Images by Ignite Media/Mazda
When it comes to building a multi-car race team from the ground up, there’s plenty of retired race car drivers or successful businesspersons from another field ready and willing to take on the sizeable challenge. But what about a 23-year old straight out of college who isn’t an heir to a fortune or the scion of a racing dynasty?
Less than two years into its existence, JTR Motorsports Engineering is a race-winning organization fielding five cars in the Idemitsu Mazda MX-5 Cup Presented by BFGoodrich. It’s the brainchild of Jared Thomas – the aforementioned 23-year-old college graduate – who also happens to be leading the 2022 MX-5 Cup standings after winning two of the opening four races.

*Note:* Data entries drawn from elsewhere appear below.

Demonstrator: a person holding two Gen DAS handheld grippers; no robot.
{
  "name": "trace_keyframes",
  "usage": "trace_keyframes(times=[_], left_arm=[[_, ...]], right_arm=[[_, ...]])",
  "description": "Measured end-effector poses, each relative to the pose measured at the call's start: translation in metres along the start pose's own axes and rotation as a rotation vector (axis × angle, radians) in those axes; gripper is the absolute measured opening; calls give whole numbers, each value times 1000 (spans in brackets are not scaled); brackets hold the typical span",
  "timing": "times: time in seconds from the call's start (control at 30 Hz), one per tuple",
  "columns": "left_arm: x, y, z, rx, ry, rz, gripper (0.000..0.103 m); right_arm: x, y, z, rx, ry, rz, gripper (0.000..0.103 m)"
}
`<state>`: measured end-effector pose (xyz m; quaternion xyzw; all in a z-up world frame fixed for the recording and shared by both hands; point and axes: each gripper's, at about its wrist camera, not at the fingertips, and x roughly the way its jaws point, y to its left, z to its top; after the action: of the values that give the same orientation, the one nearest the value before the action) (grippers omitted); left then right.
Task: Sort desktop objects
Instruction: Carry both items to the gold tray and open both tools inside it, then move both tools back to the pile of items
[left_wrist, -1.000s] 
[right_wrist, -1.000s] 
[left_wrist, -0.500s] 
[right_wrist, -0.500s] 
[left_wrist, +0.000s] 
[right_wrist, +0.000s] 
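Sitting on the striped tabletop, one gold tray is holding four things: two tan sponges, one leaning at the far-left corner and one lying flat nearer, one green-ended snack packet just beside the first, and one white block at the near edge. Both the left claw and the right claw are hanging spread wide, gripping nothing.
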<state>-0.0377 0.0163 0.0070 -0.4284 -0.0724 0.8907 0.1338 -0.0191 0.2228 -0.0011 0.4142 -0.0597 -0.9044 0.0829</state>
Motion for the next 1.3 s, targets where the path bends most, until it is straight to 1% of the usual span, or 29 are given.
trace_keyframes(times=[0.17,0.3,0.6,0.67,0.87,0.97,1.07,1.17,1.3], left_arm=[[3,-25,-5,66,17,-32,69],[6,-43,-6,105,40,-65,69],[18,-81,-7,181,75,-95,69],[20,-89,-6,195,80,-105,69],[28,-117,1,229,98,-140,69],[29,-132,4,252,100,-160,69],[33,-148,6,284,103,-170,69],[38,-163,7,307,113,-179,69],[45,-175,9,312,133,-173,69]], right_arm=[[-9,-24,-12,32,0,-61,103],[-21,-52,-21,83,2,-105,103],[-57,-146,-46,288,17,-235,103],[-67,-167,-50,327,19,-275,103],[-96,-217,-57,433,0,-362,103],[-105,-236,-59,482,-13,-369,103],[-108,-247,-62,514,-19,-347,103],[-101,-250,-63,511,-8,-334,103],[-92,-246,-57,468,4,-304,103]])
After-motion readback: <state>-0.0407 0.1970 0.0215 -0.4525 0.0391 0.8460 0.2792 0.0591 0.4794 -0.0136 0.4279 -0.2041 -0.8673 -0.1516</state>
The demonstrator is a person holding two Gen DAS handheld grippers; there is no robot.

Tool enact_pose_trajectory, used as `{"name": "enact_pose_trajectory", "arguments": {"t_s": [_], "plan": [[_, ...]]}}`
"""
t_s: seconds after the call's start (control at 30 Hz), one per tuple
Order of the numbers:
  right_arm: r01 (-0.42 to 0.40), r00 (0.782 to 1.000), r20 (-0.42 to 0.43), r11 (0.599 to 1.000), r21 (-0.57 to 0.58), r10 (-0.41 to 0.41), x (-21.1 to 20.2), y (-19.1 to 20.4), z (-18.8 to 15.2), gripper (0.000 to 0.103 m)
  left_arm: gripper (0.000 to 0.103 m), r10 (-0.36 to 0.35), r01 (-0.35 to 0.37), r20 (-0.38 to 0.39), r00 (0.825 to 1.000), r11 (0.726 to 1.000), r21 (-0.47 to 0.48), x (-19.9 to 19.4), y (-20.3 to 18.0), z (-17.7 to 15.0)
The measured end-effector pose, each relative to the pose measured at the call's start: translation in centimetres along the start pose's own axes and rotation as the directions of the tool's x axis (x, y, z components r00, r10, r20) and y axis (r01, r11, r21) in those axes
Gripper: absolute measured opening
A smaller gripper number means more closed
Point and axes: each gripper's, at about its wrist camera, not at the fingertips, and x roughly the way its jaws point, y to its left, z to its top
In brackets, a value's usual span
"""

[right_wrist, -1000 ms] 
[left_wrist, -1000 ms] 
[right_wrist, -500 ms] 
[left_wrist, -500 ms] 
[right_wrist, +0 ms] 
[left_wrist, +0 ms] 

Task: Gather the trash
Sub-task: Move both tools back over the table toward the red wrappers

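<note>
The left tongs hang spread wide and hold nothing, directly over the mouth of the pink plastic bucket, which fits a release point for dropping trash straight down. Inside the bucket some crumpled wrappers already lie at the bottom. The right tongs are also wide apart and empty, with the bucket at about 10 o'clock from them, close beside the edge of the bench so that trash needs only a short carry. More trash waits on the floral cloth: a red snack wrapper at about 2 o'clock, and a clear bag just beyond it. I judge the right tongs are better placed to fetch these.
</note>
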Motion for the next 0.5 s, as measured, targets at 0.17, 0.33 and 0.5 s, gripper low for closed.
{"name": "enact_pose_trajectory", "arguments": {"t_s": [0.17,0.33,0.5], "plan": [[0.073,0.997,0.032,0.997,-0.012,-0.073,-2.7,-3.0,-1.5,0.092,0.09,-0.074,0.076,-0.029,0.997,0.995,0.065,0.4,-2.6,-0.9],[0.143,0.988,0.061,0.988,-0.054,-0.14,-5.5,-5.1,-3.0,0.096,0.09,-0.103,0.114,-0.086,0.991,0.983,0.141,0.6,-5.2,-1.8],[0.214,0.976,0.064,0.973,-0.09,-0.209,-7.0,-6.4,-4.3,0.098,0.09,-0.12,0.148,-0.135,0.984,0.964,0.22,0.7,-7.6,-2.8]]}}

“I went to college with the idea of getting an engineering job in IndyCar or IMSA,” says Thomas (No. 96, above), whose soft-spoken, laconic speech shows a maturity beyond his years. “I was running Spec-Miata in SCCA while I was getting my degree and got invited by Mazda to the Road to 24 Shootout in 2019. I won the Scholarship and that got me my first year of pro racing in MX-5 Cup in 2020.
“That year, I won the MX-5 Cup Rookie of the Year, which came with a $75,000 prize,” he explains. “I’d always done my own work on prepping the race cars, so I took all the prize money and used it as the startup for building my own organization.”
The 2021 season was the organization’s first, and the growth came thick and fast. Thomas took on prepping several cars, as well as running the trackside operation that also included driver coaching and engineering. For the opening race in Daytona, JTR fielded a car for Thomas and another for rookie Chris Nunes. By season’s end, there were five cars in the JTR stable. Nunes finished the season fourth overall and the team had racked up two race wins – one apiece for Nunes and Thomas.
“It grew really fast and now we’re one of the biggest teams in MX-5 Cup. It’s keeping me busy, but I love it,” says Thomas.
The growth continues at feverish pace. Thomas has completed the purchase of a new building to relocate the race shop. As well as himself, he has three full-time employees and two part-timers helping out.
“We’re trying to build for the future,” he says. “We have a new chassis dyno and a damper dyno, so we can do our own in-house RD. We try to provide the best for our customers so when we get to the track, everything is top-notch and there are no questions asked.”
Level-headed and humble, Thomas isn’t making any bold proclamations about the future of both his career and the trajectory of JTR Motorsports Engineering. He’s charting a course for climbing the sports car racing ladder one rung at a time, but given what he’s built in such a short amount of time, an old saying comes to mind: From small acorns do mighty oak trees grow.”
Street fighter Jared Thomas has a .500 winning average after the first two double-header race weekends of the 2022 Idemitsu Mazda MX-5 Cup Presented by BFGoodrich.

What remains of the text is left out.